By Ephrat Livni, Esq. on December 11, 2015 | Last updated on March 21, 2019

Nurses play a critical role in medical care and they can be named in a medical malpractice suit. But realistically, your lawyer will look for more defendants, particularly institutions with serious liability insurance whose failure to monitor the nurse might also be blamed for an injury.

Negligence in medicine is often not the fault of a single individual, so the institutions that employ medical professionals are included in a lawsuit. Whoever is involved in patient care will be scrutinized and administrators of hospitals and care facilities, such as nursing homes, have to defend policies and practices, training, and more.

Tort Law Principles

Tort law is named after the French word for a wrong, a tort. A patient injured in a medical setting who files a lawsuit is claiming a wrong, or negligence, in medicine, also known as medical malpractice. The principle behind torts is that negligence claims keep people -- professionals and citizens In everyday life -- responsible for wrongs caused by failure to act with reasonable care.

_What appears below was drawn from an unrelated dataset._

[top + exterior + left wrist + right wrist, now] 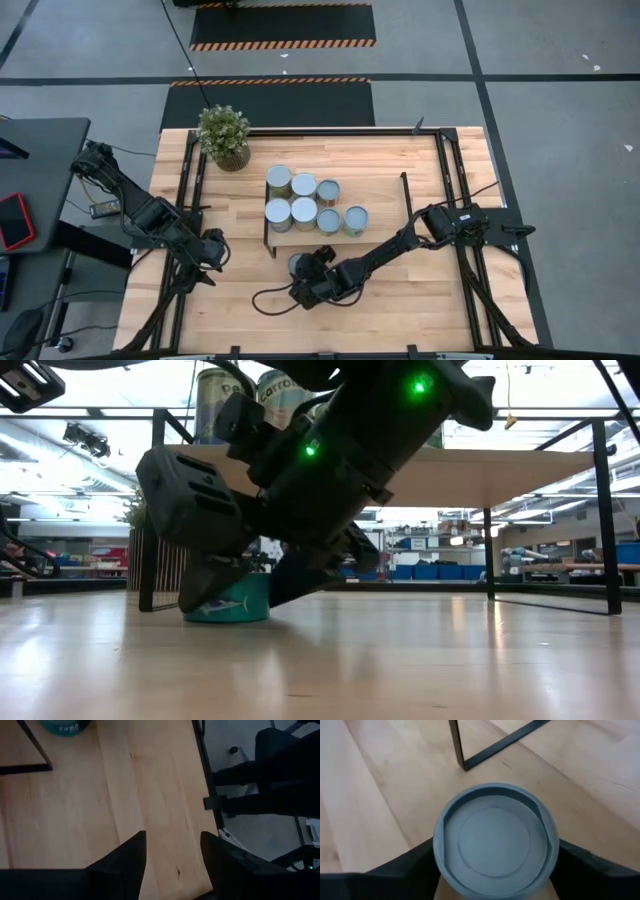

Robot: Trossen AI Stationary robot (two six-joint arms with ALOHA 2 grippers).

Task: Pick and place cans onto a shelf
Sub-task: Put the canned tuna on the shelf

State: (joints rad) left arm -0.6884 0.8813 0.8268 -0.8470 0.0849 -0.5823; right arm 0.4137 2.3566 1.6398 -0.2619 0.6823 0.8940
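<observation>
Your right claw (495, 865) sits low in the right wrist frame, its fingers (405, 865) flanking the bluish-grey can (495, 837) on the counter (375, 810); a firm grip can't be confirmed. The low view alone shows its teal side. Centre of the high frame, seven cans (303, 184) stand on the shelf (385, 195). Lower left, your left claw (210, 262) is closed, empty

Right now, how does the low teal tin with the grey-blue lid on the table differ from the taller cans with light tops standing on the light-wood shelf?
The low teal tin stands alone on the wooden tabletop, in front of the shelf; the taller cans, seven in all, stand in a group on it. The tin looks squat; the shelf cans look taller. The right gripper has a finger at each side of the tin; no gripper is at the shelf cans. All stand upright.
</observation>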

Harmed parties sue for negligence and recover for their injuries, proving they were wronged. The reason lawyers sue institutions for medical malpractice is not just because they tend to have much more money than individually named defendants. It's also because medical malpractice lawsuits are meant to keep hospitals and other care institutions on their toes.

Theoretically liability inspires everyone to keep up-to-date on best practices, and remain vigilant about providing care. But some people argue that limiting recovery in torts claims would make medicine much less expensive for everyone.

Filing a Lawsuit

If you have been injured in a medical setting, by a nurse or anyone else, speak to a lawyer. Medical malpractice claims are complex and states have varying laws, limiting time on making a claim. Consulting with a personal injury attorney costs nothing and many will work on contingency, meaning the fee is limited by law and comes out of any recovery.